Transfer Learning with Frozen Layers

glenn-jocher commented 3 years ago

📚 This guide explains how to freeze YOLOv5 🚀 layers when transfer learning. Transfer learning is a useful way to quickly retrain a model on new data without having to retrain the entire network. Instead, part of the initial weights are frozen in place, and the rest of the weights are used to compute loss and are updated by the optimizer. This requires less resources than normal training and allows for faster training times, though it may also results in reductions to final trained accuracy. UPDATED 28 March 2023.

Before You Start

Clone repo and install requirements.txt in a Python>=3.7.0 environment, including PyTorch>=1.7. Models and datasets download automatically from the latest YOLOv5 release.

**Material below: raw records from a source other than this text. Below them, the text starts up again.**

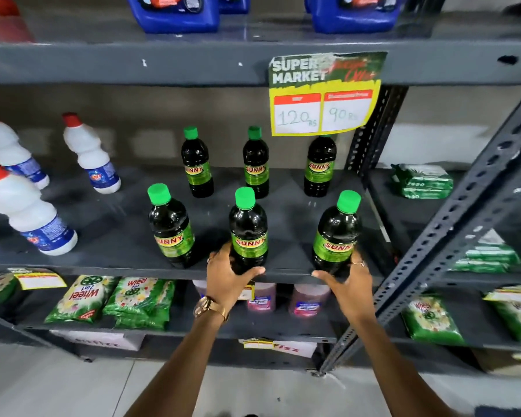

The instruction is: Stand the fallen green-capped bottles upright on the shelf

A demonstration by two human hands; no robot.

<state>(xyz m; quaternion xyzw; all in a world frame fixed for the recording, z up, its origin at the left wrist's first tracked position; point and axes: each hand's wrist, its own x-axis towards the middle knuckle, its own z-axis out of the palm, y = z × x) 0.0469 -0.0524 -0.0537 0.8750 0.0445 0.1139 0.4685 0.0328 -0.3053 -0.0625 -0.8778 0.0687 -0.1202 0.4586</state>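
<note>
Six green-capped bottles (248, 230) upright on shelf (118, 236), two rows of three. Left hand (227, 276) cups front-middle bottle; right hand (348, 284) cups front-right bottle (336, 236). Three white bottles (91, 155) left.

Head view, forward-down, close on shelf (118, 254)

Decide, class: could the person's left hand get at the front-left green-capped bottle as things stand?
Probably yes. The left hand is wrapped around the middle front bottle, and the front-left bottle stands right beside it, with bare shelf around it.
</note>
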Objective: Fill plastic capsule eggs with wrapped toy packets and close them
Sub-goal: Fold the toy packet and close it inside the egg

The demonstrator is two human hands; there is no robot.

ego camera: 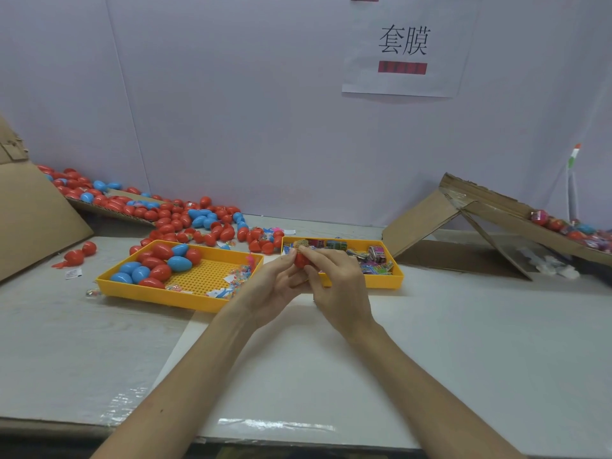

git clone https://github.com/ultralytics/yolov5  # clone
cd yolov5
pip install -r requirements.txt  # install

Freeze Backbone

All layers that match the freeze list in train.py will be frozen by setting their gradients to zero before training starts. https://github.com/ultralytics/yolov5/blob/771ac6c53ded79c408ed8bd99f7604b7077b7d77/train.py#L119-L126

To see a list of module names:

for k, v in model.named_parameters():
    print(k)

# Output
model.0.conv.conv.weight
model.0.conv.bn.weight
model.0.conv.bn.bias
model.1.conv.weight
model.1.bn.weight
model.1.bn.bias
model.2.cv1.conv.weight
model.2.cv1.bn.weight
...
model.23.m.0.cv2.bn.weight
model.23.m.0.cv2.bn.bias
model.24.m.0.weight
model.24.m.0.bias
model.24.m.1.weight
model.24.m.1.bias
model.24.m.2.weight
model.24.m.2.bias

Looking at the model architecture we can see that the model backbone is layers 0-9: https://github.com/ultralytics/yolov5/blob/58f8ba771e3712b525ca93a1ee66bc2b2df2092f/models/yolov5s.yaml#L12-L48

so we can define the freeze list to contain all modules with 'model.0.' - 'model.9.' in their names:

python train.py --freeze 10

Freeze All Layers

To freeze the full model except for the final output convolution layers in Detect(), we set freeze list to contain all modules with 'model.0.' - 'model.23.' in their names:

python train.py --freeze 24

Results

We train YOLOv5m on VOC on both of the above scenarios, along with a default model (no freezing), starting from the official COCO pretrained --weights yolov5m.pt:

$ train.py --batch 48 --weights yolov5m.pt --data voc.yaml --epochs 50 --cache --img 512 --hyp hyp.finetune.yaml

Accuracy Comparison

The results show that freezing speeds up training, but reduces final accuracy slightly.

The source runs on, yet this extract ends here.